Graphic novel review – Fables Vol. II, War and Pieces
– by Kaitlin Fontana
When you start reading graphic novels, every nerd you’ve ever breathed near comes out of their basement with recommendations. One title I kept hearing about was Fables (Vertigo).
For the uninitiated, the epic series sets the characters of fairy tales, nursery rhymes and popular stories (i.e.: fables) in modern-day New York, to which they’ve been exiled after being ousted from their world – the Homelands – by a mysterious force called the Adversary.

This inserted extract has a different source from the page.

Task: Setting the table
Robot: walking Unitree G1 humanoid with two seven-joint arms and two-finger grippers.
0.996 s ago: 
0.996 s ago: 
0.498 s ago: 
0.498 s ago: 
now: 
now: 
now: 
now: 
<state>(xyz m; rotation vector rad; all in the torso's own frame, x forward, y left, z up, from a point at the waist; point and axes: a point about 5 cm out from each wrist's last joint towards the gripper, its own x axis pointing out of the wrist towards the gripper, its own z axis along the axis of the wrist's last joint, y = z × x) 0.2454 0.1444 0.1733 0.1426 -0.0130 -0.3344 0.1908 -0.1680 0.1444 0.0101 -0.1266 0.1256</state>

A highly consumable (at least, when compared to the literary heft of Alan Moore’s stuff) and entertaining series, Fables details life in the new land: love, deceit, government dealings and power struggles – the real-life machinations of people, only these are the characters of myth. At the heart of Fabletown’s elite are Snow White, here a strong-willed and savvy city official turned mother of seven (yes), her beau Bigby (as in Big Bad) Wolf, half gruff detective, half, well, wolf, and Boy Blue, whose heroics are of a more silent and stealthy variety – he’s the closest thing to a caped crusader that Fables has got.
Many in the cast are obvious but writer Bill Willingham takes the characters to their logical, modern-day conclusion – like the womanizing Prince Charming, the trickster Jack (of Beanstalk fame) and the shoe seller/spy Cinderella. Each gets his or her moment in the sun, the meanderings of which often provide the series’ highlights. Oh, and they’re immortal (mostly – mythos equals manna points here. So, Snow White is more durable than her sister Briar Rose. Who? Exactly).
It doesn’t hurt the series that James Jean’s lauded cover art does much of the heavy lifting in terms of compelling us in to the universe, either (some guest artists brought in throughout the series to re-imagine certain issues, however, don’t get it quite right, but the open source idea is a cool one).
Throughout the first 11 books, creator Willingham – here an Eisner winner, along with his team, a few times over – delves into Fabletown, its inhabitants and the eventual plans to return to the Homeland to fight the Adversary. Essentially, Willingham paints the Fables as refugees, though they’re rich (centuries of life will do that; see also: vampires) and well adapted to their new home. Every book points to the fact that eventually, for honour and justice, if nothing else, the Fables have to get back to the Homelands.
That’s why the war is so disappointing.
Think of the movie Titanic. The love story, the period details, the characters (oh, that Molly Brown! What a dame!). Still, you know the boat’s going to sink. You’re waiting to see how that happens. What decisions are made. Now imagine that instead of seeing the ship sink, we just see that fucking iceberg and then the ripples on the water as the last bit of metal goes under. Disappointment? On an epic scale? Yes.
The weight given to getting back to the Homelands throughout the series is immense – in every one of the preceding 11 tomes, the concept of return home – a theme common within fables and fairy tales themselves – is touched on or, later in the series, strategized towards explicitly. Also given much ink is the power of the Adversary, who is painted (until his true identity is revealed) as an incomprehensibly powerful force, nearly impossible to destroy.
In “War and Pieces”, which is a scant three chapters long, the actual battle is given too few details. Our heroes are granted a bunch of tidy escapes (a deadly arrow merely pierces the shirt of a main character, stunning him instead of killing him). The Adversary and his forces are taken down cleanly. Snow White, heretofore a formidable strategist, pops in for a few panels to show her skills before being whisked away to her babies. Save a few deaths of minor characters, no one of consequence is even mortally wounded (Prince Charming, perhaps, but lemme see a body first). The war is dispatched with such a cavalier air as to make it seem like Willingham got bored and ended the damn thing quickly as possible.
Why waste our time? It kind of makes me think that the damned Fables could have gotten home sooner. No war is that clean, nor should it be – especially not one that threatens to destroy the stories, in all of their innocence and beauty, that hold together our universe.